● **Task instructions**: All lines containing the string "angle" must be copied from the entries.

───── Raw data

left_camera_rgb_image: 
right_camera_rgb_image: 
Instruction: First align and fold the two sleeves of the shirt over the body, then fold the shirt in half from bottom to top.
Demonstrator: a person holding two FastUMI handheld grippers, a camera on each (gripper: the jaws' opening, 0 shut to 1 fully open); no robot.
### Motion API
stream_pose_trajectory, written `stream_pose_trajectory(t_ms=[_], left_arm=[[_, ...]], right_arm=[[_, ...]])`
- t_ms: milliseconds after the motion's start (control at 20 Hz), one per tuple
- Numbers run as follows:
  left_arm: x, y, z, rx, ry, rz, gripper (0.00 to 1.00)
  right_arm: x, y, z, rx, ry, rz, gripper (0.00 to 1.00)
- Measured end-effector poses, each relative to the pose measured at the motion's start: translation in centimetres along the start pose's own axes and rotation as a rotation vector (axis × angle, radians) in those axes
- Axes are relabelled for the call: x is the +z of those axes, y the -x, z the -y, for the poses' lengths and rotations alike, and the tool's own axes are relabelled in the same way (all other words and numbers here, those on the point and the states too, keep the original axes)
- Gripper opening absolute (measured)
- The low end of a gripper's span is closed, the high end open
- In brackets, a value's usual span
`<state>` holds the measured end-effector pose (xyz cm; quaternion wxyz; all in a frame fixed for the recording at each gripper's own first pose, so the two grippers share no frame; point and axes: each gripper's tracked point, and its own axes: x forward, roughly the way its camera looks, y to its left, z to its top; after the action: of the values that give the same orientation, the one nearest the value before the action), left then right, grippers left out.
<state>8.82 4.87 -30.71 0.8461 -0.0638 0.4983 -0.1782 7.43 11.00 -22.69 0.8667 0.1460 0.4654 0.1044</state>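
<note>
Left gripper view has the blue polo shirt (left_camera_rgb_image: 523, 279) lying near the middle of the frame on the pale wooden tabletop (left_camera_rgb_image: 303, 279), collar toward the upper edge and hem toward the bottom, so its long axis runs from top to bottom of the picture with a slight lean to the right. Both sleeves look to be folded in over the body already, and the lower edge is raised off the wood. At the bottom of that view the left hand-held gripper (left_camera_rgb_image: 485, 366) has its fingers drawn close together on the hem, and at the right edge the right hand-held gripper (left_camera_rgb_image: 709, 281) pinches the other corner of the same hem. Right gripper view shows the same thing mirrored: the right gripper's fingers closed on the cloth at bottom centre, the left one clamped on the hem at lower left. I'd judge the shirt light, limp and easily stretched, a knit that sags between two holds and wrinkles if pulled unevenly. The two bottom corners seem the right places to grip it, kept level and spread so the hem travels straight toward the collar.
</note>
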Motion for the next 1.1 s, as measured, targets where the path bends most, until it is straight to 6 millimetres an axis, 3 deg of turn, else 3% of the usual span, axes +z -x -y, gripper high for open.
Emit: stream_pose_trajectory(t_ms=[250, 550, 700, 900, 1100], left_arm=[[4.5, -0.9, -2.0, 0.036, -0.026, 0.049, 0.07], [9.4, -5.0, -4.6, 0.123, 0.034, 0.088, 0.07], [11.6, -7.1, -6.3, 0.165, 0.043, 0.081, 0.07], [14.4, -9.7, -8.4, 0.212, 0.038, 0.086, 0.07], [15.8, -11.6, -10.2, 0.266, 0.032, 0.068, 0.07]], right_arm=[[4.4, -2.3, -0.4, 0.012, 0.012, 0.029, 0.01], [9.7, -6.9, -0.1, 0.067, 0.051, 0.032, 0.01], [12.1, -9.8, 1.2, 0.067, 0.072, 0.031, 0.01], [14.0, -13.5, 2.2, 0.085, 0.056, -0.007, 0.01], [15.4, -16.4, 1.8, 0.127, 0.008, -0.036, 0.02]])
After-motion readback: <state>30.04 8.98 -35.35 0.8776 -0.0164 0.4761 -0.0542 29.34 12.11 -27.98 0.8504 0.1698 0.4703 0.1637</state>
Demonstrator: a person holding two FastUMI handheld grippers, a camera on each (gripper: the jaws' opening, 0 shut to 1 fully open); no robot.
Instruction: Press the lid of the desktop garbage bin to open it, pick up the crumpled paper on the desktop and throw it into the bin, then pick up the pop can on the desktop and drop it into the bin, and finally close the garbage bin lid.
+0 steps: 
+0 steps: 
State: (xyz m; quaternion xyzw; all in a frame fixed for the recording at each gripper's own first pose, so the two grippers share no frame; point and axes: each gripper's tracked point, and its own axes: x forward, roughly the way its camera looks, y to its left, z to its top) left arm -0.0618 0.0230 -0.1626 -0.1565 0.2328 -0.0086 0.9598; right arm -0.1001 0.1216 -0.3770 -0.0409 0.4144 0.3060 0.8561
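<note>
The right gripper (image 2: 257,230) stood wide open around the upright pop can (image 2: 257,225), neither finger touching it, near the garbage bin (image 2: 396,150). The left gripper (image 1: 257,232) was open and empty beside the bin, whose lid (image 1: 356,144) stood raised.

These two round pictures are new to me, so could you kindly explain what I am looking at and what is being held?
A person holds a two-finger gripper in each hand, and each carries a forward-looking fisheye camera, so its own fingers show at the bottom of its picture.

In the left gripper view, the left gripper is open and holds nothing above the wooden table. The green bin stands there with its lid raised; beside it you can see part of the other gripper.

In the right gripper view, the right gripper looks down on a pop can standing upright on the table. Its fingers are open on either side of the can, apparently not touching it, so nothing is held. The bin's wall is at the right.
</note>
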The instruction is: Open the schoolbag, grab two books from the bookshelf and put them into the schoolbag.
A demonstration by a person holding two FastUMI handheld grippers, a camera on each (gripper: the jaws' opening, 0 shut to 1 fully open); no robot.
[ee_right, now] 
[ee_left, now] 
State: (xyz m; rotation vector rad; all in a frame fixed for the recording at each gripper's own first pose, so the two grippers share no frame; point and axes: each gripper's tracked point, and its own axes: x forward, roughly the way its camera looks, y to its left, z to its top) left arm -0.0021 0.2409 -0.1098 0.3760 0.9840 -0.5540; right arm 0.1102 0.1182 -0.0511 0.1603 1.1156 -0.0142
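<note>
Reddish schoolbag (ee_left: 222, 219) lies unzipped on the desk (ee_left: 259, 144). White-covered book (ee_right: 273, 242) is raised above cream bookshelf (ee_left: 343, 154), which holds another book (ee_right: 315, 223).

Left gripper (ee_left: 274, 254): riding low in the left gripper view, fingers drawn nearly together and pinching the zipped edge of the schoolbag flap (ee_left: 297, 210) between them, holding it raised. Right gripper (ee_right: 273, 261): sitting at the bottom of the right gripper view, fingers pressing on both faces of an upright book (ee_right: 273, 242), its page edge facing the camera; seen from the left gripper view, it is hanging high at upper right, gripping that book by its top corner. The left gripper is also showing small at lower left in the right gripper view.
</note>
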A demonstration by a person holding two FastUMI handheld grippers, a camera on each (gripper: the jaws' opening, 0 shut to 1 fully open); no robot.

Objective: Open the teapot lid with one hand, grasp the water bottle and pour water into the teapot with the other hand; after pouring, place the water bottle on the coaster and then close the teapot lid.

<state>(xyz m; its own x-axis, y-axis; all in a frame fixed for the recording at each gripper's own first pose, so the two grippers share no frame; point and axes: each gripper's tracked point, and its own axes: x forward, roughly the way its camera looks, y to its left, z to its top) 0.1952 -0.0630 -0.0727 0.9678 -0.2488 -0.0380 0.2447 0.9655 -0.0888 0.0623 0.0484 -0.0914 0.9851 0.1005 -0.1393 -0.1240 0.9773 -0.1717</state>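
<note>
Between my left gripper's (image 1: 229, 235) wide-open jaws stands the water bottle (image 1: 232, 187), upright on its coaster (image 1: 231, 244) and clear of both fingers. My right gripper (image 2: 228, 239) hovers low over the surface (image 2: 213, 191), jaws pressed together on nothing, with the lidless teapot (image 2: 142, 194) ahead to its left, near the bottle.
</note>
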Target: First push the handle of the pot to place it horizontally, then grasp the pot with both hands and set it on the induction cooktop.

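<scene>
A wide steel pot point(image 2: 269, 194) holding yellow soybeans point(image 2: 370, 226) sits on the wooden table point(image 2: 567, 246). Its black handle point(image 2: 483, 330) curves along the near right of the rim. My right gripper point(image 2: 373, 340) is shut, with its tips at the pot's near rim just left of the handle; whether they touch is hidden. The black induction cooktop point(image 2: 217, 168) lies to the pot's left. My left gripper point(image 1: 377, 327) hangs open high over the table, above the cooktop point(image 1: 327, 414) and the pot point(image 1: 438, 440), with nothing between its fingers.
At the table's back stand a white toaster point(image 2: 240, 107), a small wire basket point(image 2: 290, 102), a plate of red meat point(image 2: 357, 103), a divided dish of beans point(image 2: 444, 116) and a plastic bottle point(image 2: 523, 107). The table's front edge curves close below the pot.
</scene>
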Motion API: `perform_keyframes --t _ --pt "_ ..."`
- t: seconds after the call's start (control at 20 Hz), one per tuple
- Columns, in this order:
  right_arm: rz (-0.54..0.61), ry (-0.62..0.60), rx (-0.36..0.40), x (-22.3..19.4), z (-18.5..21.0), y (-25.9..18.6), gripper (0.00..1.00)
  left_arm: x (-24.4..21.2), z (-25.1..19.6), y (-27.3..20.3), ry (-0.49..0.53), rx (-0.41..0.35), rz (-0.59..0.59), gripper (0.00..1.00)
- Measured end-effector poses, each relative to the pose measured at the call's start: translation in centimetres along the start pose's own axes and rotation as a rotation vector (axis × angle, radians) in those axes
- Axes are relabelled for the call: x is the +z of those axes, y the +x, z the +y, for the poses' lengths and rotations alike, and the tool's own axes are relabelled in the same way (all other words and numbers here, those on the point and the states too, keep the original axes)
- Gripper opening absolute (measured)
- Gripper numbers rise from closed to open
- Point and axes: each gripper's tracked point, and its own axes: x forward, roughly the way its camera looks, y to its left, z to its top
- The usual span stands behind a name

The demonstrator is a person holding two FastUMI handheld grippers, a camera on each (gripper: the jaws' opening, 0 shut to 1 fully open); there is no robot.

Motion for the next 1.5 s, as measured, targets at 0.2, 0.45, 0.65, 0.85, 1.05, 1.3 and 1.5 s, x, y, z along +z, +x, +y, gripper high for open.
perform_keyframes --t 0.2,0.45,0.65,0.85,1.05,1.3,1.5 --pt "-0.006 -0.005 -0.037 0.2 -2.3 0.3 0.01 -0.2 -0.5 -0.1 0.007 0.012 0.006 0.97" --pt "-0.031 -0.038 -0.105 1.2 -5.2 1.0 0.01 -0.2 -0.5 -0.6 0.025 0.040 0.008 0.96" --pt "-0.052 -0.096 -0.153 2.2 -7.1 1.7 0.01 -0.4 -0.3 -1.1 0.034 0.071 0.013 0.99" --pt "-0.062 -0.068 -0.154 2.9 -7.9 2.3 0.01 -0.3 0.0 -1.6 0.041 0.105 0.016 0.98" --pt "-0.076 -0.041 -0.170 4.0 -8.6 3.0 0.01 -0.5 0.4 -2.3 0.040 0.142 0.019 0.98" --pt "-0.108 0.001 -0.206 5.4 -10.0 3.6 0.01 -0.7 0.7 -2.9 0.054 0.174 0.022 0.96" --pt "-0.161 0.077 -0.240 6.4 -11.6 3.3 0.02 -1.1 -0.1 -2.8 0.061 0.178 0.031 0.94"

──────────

● **Answer to this problem**:
- Measured end-effector poses, each relative to the pose measured at the motion's start: translation in centimetres along the start pose's own axes and rotation as a rotation vector (axis × angle, radians) in those axes
- Measured end-effector poses, each relative to the pose measured at the call's start: translation in centimetres along the start pose's own axes and rotation as a rotation vector (axis × angle, radians) in those axes

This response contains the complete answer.